**Exercise requirements:**
Leave out the pictures and retype everything else in the records below exactly.

+---+

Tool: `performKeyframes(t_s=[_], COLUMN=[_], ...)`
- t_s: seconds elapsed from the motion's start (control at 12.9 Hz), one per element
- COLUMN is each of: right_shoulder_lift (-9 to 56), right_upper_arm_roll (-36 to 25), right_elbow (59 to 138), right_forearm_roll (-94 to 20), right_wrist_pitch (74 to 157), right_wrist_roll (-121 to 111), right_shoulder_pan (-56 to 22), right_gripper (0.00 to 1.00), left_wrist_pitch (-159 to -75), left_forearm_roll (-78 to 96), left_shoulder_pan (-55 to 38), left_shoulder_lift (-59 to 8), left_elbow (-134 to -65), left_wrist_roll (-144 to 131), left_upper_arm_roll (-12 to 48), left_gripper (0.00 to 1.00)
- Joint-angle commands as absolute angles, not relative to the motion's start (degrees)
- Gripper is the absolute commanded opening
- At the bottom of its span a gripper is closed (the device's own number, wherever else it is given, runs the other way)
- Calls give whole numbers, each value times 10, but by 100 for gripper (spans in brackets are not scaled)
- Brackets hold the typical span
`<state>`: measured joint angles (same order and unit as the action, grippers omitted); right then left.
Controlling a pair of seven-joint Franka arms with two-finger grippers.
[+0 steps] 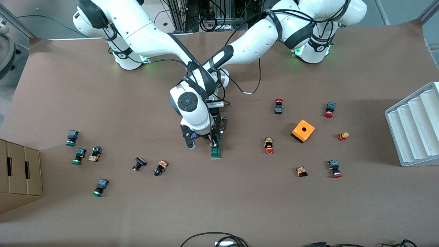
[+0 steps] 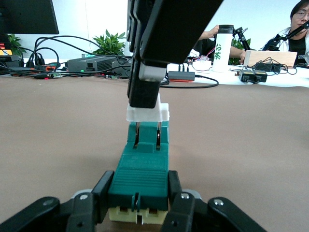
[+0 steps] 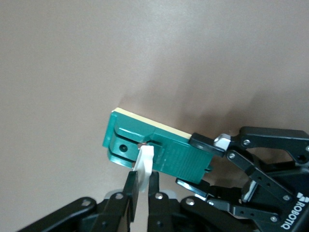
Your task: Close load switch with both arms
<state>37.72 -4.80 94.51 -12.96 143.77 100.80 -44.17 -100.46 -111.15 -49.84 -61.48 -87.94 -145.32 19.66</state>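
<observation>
- Front view: at mid-frame on the counter (image 1: 103, 212), both arms meet over the load switch (image 1: 215, 151).
- Left wrist view: left gripper (image 2: 140, 203), jaws clamped on the green body at bottom centre.
- Right wrist view: right gripper (image 3: 141, 182), jaws pinching the white handle (image 3: 143, 162); pressing it down likely comes next.

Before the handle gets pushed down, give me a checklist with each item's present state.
1. Load switch lies flat on the table: ok.
2. Left gripper clamps the green body, one finger on each side: ok.
3. Right gripper is shut on the white handle: ok.
4. Handle fully seated in the body: not ok, its blades still show above the green block.
5. Push buttons clear of the switch, the nearest one lying apart toward the right arm's end: ok.
</observation>
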Motion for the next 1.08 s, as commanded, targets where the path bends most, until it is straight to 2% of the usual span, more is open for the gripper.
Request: performKeyframes(t_s=[0.0, 1.0], right_shoulder_lift=[411, 468], right_upper_arm_roll=[-48, -48], right_elbow=[905, 832], right_forearm_roll=[-138, -139], right_wrist_pitch=[1446, 1445], right_wrist_roll=[997, 997], right_shoulder_pan=[-431, -413], right_gripper=[13, 14], left_wrist_pitch=[-1010, -1010], left_forearm_roll=[-1113, -1114], left_shoulder_pan=[-500, -499], left_shoulder_lift=[-639, -640], left_elbow=[-866, -865], left_wrist_roll=[-1461, -1460], left_upper_arm_roll=[200, 200], left_gripper=[50, 50])
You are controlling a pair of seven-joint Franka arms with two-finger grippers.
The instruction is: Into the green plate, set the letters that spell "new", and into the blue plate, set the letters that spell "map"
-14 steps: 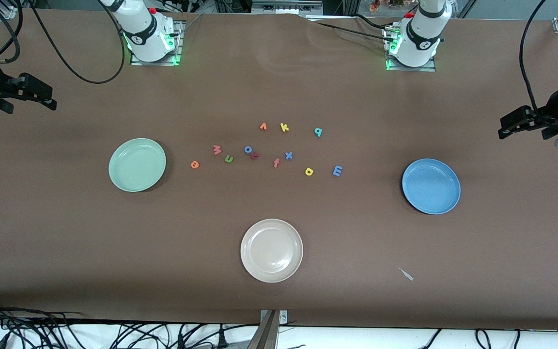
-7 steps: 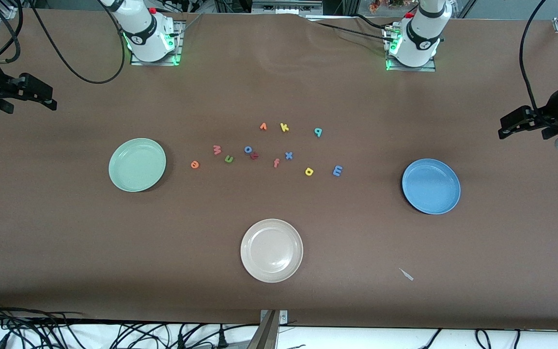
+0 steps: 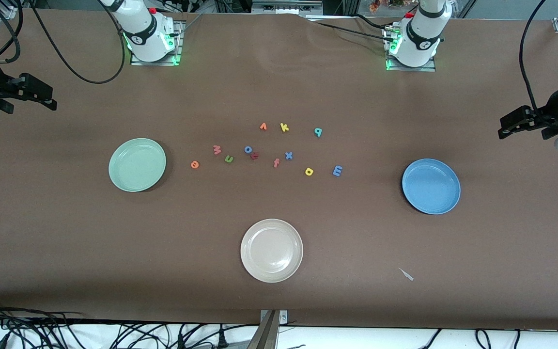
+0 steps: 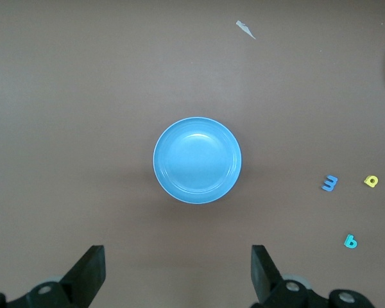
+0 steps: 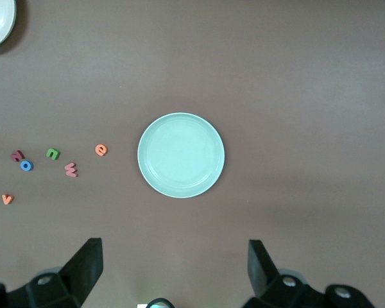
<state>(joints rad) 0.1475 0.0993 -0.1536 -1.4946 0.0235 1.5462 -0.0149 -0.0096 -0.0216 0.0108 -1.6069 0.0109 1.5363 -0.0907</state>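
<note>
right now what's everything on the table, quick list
green plate: 1, pale mint, toward the right arm's end
blue plate: 1, mid blue, toward the left arm's end
cream plate: 1, off-white, nearest the front camera, mid-table
"new" letters: 3, orange e, red-pink w, green n, on the table beside the green plate
"map" letters: 3, blue m, yellow a, teal p, on the table nearer the blue plate's end
other letters: 6, orange v, yellow k, blue o, dark red letter, salmon f, blue x, mid-cluster
scrap: 1, pale, nearer the camera than the blue plate
left gripper: open, above the blue plate
right gripper: open, above the green plate
</note>
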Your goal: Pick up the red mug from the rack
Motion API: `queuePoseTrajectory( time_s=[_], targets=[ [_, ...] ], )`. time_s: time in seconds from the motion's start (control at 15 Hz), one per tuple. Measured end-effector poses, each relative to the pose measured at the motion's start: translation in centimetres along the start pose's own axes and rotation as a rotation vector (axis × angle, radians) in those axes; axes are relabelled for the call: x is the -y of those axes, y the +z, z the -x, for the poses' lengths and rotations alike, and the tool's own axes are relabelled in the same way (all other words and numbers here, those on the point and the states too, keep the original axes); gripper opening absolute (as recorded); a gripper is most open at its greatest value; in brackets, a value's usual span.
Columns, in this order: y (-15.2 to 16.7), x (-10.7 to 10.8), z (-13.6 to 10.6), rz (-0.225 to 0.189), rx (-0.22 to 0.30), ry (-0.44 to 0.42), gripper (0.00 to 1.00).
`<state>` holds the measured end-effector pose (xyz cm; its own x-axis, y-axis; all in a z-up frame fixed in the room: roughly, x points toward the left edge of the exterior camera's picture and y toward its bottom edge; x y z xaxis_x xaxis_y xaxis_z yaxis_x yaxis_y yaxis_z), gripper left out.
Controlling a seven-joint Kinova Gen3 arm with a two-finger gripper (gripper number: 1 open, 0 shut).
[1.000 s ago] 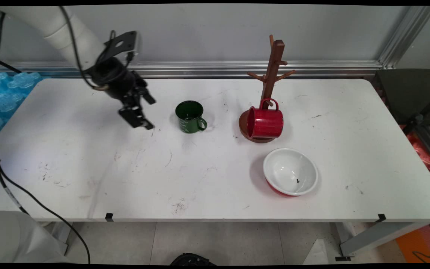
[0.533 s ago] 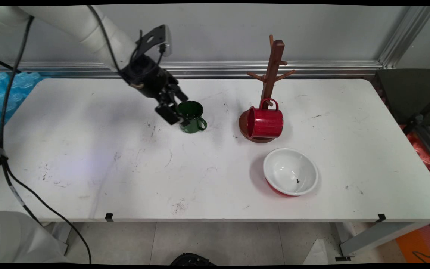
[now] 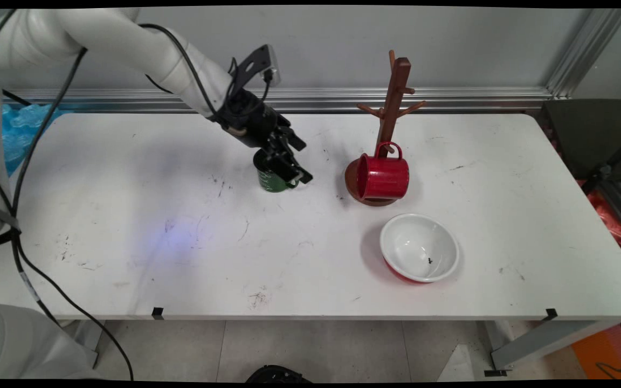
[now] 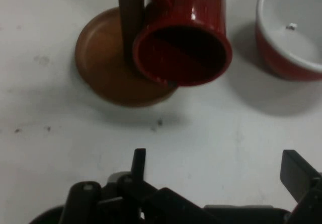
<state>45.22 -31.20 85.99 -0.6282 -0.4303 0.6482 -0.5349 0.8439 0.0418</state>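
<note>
White table [image 3: 127, 215], spread-fingered pincer [image 3: 293, 168] over half-hidden green mug [image 3: 271, 180].

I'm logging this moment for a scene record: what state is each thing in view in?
Gripper: open, over the green mug.
Green mug: upright on the table, partly hidden by the gripper.
Red mug: on its side, resting on the mug tree's base.
Mug tree: upright, pegs bare.
Bowl: upright, tilted.

Green mug [image 3: 271, 179], red mug [image 3: 383, 177] on wooden rack [image 3: 393, 108], red bowl [image 3: 419, 249], white table [image 3: 127, 226].
</note>
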Motion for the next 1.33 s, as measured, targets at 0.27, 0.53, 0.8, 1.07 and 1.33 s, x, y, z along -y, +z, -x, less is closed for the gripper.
queuePoseTrajectory(
  time_s=[0.27,0.53,0.8,1.07,1.33],
  targets=[
    [1.8,-0.1,-0.1,0.004,-0.06,-0.033,1.0],
    [3.7,-0.7,0.0,0.015,-0.112,-0.069,1.0],
    [5.2,-1.4,-0.1,0.03,-0.15,-0.092,1.0],
    [6.6,-1.8,0.0,0.036,-0.177,-0.113,1.0],
    [8.1,-1.9,0.1,0.03,-0.19,-0.137,1.0]
  ],
)
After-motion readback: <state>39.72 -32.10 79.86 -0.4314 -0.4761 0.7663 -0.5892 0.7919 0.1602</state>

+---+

**Exercise response:**
Tool: `performKeyframes(t_s=[_], COLUMN=[_], ...)`
- t_s: seconds elapsed from the motion's start (control at 12.9 Hz), one per element
- COLUMN is each of: right_shoulder_lift (-9 to 56), right_upper_arm_roll (-36 to 25), right_elbow (59 to 138), right_forearm_roll (-94 to 20), right_wrist_pitch (74 to 157), right_wrist_roll (-121 to 111), right_shoulder_pan (-56 to 22), right_gripper (0.00 to 1.00), left_wrist_pitch (-159 to -75), left_forearm_roll (-78 to 96), left_shoulder_pan (-55 to 38), left_shoulder_lift (-59 to 8), left_elbow (-134 to -65), left_wrist_roll (-144 to 131), left_upper_arm_roll (-12 to 48), left_gripper (0.00 to 1.00)
- Joint-angle commands as absolute angles, not relative to the motion's start (degrees)
- Gripper is the absolute commanded opening
- At the bottom of its span a gripper is closed (the device's own number, wherever else it is given, runs the other way)
- Calls give whole numbers, each value times 10, but by 100 for gripper (spans in brackets are not scaled)
- Brackets hold the typical span
`<state>`: measured joint angles (same order and unit as the action, grippers omitted); right then left.
Controlling a pair of seven-joint Franka arms with two-finger grippers.
[+0 steps] 
[+0 steps] 
[+0 steps] 
Your task: Close load switch with both arms
<state>37.72 -4.80 94.51 -12.96 143.77 100.80 -44.17 -100.46 -111.15 -49.84 -61.48 -87.94 -145.32 19.66</state>
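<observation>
- Front view: at mid-frame on the counter (image 1: 103, 212), both arms meet over the load switch (image 1: 215, 151).
- Left wrist view: left gripper (image 2: 140, 203), jaws clamped on the green body at bottom centre.
- Right wrist view: right gripper (image 3: 141, 182), jaws pinching the white handle (image 3: 143, 162); pressing it down likely comes next.

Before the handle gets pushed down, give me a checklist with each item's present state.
1. Load switch lies flat on the table: ok.
2. Left gripper clamps the green body, one finger on each side: ok.
3. Right gripper is shut on the white handle: ok.
4. Handle fully seated in the body: not ok, its blades still show above the green block.
5. Push buttons clear of the switch, the nearest one lying apart toward the right arm's end: ok.
</observation>
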Motion for the next 1.08 s, as commanded, targets where the path bends most, until it is straight to 2% of the usual span, more is open for the gripper.
Request: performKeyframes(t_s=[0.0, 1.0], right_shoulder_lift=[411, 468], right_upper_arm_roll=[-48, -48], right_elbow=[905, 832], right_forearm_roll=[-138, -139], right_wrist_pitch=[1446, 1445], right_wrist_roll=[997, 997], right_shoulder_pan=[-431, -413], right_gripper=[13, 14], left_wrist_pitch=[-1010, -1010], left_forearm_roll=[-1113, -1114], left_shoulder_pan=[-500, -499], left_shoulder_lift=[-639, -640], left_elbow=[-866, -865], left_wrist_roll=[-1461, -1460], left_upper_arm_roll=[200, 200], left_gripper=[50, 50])
You are controlling a pair of seven-joint Franka arms with two-finger grippers.
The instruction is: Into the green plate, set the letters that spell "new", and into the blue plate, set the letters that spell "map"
-14 steps: 
-7 steps: 
+0 steps: 
+0 steps: 
+0 steps: 
<state>(joints rad) 0.1475 0.0993 -0.1536 -1.4946 0.0235 1.5462 -0.0149 -0.0096 -0.0216 0.0108 -1.6069 0.0109 1.5363 -0.0907</state>
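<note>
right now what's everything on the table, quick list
green plate: 1, pale mint, toward the right arm's end
blue plate: 1, mid blue, toward the left arm's end
cream plate: 1, off-white, nearest the front camera, mid-table
"new" letters: 3, orange e, red-pink w, green n, on the table beside the green plate
"map" letters: 3, blue m, yellow a, teal p, on the table nearer the blue plate's end
other letters: 6, orange v, yellow k, blue o, dark red letter, salmon f, blue x, mid-cluster
scrap: 1, pale, nearer the camera than the blue plate
left gripper: open, above the blue plate
right gripper: open, above the green plate
</note>
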Your goal: Pick up the red mug from the rack
Motion API: `queuePoseTrajectory( time_s=[_], targets=[ [_, ...] ], )`. time_s: time in seconds from the motion's start (control at 15 Hz), one per tuple. Measured end-effector poses, each relative to the pose measured at the motion's start: translation in centimetres along the start pose's own axes and rotation as a rotation vector (axis × angle, radians) in those axes; axes are relabelled for the call: x is the -y of those axes, y the +z, z the -x, for the poses' lengths and rotations alike, and the tool's own axes are relabelled in the same way (all other words and numbers here, those on the point and the states too, keep the original axes); gripper opening absolute (as recorded); a gripper is most open at its greatest value; in brackets, a value's usual span.
Columns, in this order: y (-15.2 to 16.7), x (-10.7 to 10.8), z (-13.6 to 10.6), rz (-0.225 to 0.189), rx (-0.22 to 0.30), ry (-0.44 to 0.42), gripper (0.00 to 1.00).
`<state>` holds the measured end-effector pose (xyz cm; its own x-axis, y-axis; all in a z-up frame fixed in the room: roughly, x points toward the left edge of the exterior camera's picture and y toward its bottom edge; x y z xaxis_x xaxis_y xaxis_z yaxis_x yaxis_y yaxis_z), gripper left out.
Controlling a seven-joint Kinova Gen3 arm with a two-finger gripper (gripper number: 1 open, 0 shut).
[1.000 s ago] 
[0.533 s ago] 
[now] 
[now] 
<state>45.22 -31.20 85.99 -0.6282 -0.4303 0.6482 -0.5349 0.8439 0.0418</state>
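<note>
White table [image 3: 127, 215], spread-fingered pincer [image 3: 293, 168] over half-hidden green mug [image 3: 271, 180].

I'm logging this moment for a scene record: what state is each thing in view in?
Gripper: open, over the green mug.
Green mug: upright on the table, partly hidden by the gripper.
Red mug: on its side, resting on the mug tree's base.
Mug tree: upright, pegs bare.
Bowl: upright, tilted.

Green mug [image 3: 271, 179], red mug [image 3: 383, 177] on wooden rack [image 3: 393, 108], red bowl [image 3: 419, 249], white table [image 3: 127, 226].
</note>
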Motion for the next 1.33 s, as measured, targets at 0.27, 0.53, 0.8, 1.07 and 1.33 s, x, y, z along -y, +z, -x, less is closed for the gripper.
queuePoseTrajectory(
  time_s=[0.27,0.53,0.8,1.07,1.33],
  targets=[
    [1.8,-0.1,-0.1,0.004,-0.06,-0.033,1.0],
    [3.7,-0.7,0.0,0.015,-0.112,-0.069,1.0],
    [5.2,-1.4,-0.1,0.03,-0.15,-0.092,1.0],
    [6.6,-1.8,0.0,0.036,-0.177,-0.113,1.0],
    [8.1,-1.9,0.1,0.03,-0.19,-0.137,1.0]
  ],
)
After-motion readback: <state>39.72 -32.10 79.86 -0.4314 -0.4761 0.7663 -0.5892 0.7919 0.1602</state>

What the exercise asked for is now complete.